TASK —
The following data has a line with "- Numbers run" and a line with "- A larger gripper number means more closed". Write out exactly those lines and all the lines between them.
(DATA EXTRACT begins)
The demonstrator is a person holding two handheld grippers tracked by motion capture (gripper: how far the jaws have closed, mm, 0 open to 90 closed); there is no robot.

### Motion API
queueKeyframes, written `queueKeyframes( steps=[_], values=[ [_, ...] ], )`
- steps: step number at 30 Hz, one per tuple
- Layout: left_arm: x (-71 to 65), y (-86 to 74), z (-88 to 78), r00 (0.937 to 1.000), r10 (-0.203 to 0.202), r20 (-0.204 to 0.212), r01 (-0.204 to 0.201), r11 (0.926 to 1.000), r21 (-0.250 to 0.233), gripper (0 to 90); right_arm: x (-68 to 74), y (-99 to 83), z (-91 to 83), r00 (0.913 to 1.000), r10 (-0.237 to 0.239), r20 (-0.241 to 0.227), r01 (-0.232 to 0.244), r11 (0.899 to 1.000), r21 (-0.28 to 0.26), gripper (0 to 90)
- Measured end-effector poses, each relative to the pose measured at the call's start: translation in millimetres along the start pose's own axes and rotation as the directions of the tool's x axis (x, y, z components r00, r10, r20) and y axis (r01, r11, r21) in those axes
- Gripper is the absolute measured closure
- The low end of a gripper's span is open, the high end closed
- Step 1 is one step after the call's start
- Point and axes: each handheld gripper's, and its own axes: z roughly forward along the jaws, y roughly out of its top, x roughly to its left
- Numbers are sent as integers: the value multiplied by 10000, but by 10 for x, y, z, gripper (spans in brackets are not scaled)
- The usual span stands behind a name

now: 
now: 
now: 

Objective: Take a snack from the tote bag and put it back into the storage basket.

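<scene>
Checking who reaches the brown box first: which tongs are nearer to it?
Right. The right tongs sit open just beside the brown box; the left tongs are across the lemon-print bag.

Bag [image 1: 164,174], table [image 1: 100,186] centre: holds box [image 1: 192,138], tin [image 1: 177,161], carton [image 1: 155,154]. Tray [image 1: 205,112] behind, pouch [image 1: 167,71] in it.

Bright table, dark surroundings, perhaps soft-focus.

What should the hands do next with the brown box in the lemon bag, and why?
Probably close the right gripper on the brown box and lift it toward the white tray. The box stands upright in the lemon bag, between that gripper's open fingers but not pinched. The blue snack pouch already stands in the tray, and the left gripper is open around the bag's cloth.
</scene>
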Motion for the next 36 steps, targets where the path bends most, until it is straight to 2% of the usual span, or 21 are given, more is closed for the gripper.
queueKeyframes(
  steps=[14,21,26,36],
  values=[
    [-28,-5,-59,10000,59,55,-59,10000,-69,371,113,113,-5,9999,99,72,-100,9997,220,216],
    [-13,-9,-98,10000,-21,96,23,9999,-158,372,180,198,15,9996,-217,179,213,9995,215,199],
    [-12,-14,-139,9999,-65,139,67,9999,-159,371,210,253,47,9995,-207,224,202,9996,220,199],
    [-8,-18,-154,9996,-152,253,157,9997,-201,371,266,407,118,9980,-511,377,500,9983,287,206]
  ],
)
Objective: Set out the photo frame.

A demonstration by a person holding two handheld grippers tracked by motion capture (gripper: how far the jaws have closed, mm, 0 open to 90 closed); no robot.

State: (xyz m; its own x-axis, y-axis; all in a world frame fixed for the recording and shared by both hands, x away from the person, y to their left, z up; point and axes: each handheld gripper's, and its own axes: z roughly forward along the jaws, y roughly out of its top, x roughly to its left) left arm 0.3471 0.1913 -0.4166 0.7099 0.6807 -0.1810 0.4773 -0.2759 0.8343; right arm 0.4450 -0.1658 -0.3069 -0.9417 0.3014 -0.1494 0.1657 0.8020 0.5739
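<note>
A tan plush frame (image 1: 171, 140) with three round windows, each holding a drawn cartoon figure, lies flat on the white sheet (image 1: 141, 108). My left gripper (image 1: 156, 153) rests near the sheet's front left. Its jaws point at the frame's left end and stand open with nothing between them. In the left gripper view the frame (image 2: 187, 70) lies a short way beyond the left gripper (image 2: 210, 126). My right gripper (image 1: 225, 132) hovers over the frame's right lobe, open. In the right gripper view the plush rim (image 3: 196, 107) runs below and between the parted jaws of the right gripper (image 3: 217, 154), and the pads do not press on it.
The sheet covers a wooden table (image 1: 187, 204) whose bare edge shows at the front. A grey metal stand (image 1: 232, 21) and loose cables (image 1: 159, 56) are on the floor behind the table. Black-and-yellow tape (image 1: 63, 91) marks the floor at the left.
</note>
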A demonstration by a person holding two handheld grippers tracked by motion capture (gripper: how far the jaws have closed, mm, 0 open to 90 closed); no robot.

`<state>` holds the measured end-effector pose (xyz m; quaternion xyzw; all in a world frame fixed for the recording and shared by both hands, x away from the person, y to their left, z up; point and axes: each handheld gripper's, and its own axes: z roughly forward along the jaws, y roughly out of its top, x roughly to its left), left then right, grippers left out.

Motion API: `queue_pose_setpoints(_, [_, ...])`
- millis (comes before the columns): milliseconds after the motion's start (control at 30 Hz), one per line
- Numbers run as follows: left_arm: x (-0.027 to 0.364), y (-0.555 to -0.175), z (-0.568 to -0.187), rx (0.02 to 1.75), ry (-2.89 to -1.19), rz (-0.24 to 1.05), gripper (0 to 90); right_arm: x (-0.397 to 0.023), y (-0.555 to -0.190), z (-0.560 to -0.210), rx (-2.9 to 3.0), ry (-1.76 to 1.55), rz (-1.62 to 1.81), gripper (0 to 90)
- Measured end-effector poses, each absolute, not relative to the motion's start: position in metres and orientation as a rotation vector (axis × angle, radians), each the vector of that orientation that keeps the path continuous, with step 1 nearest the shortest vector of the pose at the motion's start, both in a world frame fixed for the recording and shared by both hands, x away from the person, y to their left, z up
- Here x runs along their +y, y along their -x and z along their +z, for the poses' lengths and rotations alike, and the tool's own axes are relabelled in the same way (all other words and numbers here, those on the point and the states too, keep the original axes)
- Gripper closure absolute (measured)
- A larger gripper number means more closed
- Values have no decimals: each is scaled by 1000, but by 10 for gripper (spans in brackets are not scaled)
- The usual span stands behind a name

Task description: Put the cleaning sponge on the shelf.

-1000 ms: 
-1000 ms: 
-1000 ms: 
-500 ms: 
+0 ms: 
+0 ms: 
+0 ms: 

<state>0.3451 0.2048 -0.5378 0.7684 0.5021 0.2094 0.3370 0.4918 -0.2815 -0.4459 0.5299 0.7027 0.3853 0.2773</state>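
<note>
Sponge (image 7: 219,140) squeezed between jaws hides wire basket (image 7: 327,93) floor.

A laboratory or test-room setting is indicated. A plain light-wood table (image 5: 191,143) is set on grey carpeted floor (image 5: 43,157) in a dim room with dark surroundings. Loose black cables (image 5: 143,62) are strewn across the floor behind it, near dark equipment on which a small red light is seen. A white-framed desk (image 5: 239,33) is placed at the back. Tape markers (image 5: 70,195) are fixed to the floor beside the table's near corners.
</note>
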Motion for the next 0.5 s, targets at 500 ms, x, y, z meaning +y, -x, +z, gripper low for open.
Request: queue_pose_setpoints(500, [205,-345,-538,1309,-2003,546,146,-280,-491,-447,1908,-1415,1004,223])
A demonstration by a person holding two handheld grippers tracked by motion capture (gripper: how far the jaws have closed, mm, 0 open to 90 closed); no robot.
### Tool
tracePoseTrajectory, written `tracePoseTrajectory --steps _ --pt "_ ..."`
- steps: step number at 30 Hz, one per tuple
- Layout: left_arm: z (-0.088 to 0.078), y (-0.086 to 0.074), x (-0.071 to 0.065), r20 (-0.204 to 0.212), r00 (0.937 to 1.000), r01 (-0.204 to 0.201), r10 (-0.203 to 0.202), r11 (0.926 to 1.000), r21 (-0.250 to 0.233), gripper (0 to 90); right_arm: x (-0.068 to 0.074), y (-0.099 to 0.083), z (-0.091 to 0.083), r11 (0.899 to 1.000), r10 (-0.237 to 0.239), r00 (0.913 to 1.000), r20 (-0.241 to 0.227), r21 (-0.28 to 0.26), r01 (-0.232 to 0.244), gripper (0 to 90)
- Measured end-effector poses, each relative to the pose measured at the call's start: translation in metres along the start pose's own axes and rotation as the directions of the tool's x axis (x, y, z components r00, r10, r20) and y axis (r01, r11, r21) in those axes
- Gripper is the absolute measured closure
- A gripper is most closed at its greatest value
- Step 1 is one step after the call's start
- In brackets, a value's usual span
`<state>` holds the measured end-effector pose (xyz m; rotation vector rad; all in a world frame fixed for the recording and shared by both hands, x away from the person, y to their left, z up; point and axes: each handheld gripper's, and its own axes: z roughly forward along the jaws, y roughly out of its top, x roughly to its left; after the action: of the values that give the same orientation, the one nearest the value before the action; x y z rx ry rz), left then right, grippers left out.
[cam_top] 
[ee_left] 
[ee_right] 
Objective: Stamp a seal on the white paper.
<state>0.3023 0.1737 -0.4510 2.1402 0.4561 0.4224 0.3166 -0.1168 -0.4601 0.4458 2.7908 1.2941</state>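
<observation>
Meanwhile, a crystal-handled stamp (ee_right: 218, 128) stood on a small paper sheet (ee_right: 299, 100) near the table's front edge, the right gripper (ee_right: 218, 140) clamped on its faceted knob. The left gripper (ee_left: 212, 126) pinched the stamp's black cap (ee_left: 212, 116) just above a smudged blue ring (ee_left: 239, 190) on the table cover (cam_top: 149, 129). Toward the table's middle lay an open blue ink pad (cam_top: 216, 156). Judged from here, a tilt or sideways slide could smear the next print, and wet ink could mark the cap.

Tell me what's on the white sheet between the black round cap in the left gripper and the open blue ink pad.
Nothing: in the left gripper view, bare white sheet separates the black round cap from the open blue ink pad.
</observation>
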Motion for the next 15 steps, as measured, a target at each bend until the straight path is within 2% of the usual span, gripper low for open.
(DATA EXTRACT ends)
EXERCISE ANSWER —
- Numbers run as follows: left_arm: x (-0.027 to 0.364), y (-0.555 to -0.175), z (-0.568 to -0.187), rx (0.02 to 1.75), ry (-2.89 to -1.19), rz (-0.24 to 1.05), gripper (0 to 90); right_arm: x (-0.397 to 0.023), y (-0.555 to -0.190), z (-0.560 to -0.210), rx (-2.9 to 3.0), ry (-1.76 to 1.55), rz (-1.62 to 1.81), gripper (0 to 90)
- Measured end-effector poses, each absolute, not relative to the motion's start: position in metres and orientation as a rotation vector (axis × angle, radians), each the vector of that orientation that keeps the path continuous, with step 1 nearest the shortest vector of the pose at the motion's start, both in a world frame fixed for the recording and shared by both hands, x away from the person, y to their left, z up
- Here x runs along their +y, y along their -x and z along their +z, for the poses' lengths and rotations alike, and the tool's own axes are relabelled in the same way (all other words and numbers here, those on the point and the states too, keep the original axes)
- Gripper closure absolute (measured)
- A larger gripper number means more closed

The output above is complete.